* Work instruction *
Where the string "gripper" occurs in a line of the data below, that line should be copied.

Start of Block

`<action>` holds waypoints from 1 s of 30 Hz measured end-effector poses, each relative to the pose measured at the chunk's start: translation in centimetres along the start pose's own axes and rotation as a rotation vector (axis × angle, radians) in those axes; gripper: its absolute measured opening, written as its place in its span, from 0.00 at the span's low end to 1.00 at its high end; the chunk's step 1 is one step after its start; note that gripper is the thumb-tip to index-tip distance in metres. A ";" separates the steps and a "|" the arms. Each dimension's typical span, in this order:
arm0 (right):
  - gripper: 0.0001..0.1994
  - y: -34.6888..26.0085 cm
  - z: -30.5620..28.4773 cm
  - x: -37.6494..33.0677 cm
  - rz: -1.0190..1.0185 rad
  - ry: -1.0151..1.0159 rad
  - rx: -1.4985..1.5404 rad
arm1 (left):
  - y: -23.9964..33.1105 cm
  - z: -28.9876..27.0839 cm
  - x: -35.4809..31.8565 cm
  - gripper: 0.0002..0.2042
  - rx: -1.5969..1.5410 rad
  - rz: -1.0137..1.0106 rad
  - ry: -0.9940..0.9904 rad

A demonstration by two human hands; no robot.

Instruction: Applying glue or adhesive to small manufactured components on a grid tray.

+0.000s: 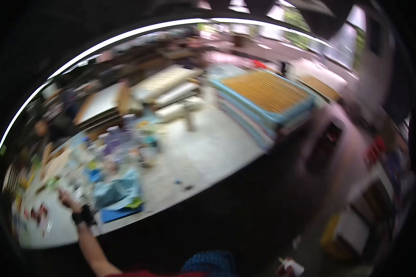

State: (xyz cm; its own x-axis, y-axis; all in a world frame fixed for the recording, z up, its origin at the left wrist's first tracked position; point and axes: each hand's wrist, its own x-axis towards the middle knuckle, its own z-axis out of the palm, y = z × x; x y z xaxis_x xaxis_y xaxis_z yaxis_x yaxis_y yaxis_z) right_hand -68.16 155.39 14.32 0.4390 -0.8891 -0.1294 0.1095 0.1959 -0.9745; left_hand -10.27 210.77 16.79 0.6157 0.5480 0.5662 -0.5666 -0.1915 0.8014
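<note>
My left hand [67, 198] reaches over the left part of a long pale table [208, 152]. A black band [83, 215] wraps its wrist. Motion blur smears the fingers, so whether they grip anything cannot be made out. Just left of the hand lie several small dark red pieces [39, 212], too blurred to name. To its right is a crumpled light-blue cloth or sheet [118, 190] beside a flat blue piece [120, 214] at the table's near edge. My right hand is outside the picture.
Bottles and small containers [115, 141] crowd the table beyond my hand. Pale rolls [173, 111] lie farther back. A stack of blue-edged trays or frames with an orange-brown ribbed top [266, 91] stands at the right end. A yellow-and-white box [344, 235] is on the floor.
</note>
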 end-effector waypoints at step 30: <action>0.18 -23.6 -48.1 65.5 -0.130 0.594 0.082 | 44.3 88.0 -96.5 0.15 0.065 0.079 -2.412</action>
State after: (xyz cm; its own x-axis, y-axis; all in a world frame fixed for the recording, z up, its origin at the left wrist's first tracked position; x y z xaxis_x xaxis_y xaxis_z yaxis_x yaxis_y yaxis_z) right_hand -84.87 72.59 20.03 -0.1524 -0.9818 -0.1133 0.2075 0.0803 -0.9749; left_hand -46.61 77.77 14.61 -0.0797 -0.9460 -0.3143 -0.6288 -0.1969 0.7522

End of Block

* Response box *
`<action>` holds waypoints from 1 s of 30 Hz measured end-effector poses, each relative to the pose measured at the chunk's start: translation in centimetres along the start pose's own axes and rotation as a rotation vector (axis × angle, radians) in those axes; gripper: its absolute measured opening, written as its place in its span, from 0.00 at the span's low end to 1.00 at its high end; the chunk's step 1 is one step after its start; note that gripper is the thumb-tip to index-tip distance in metres. A ";" separates the steps and a "|" the arms. Each dimension's typical span, in this order:
  - gripper: 0.0001..0.1994
  - gripper: 0.0002..0.2042

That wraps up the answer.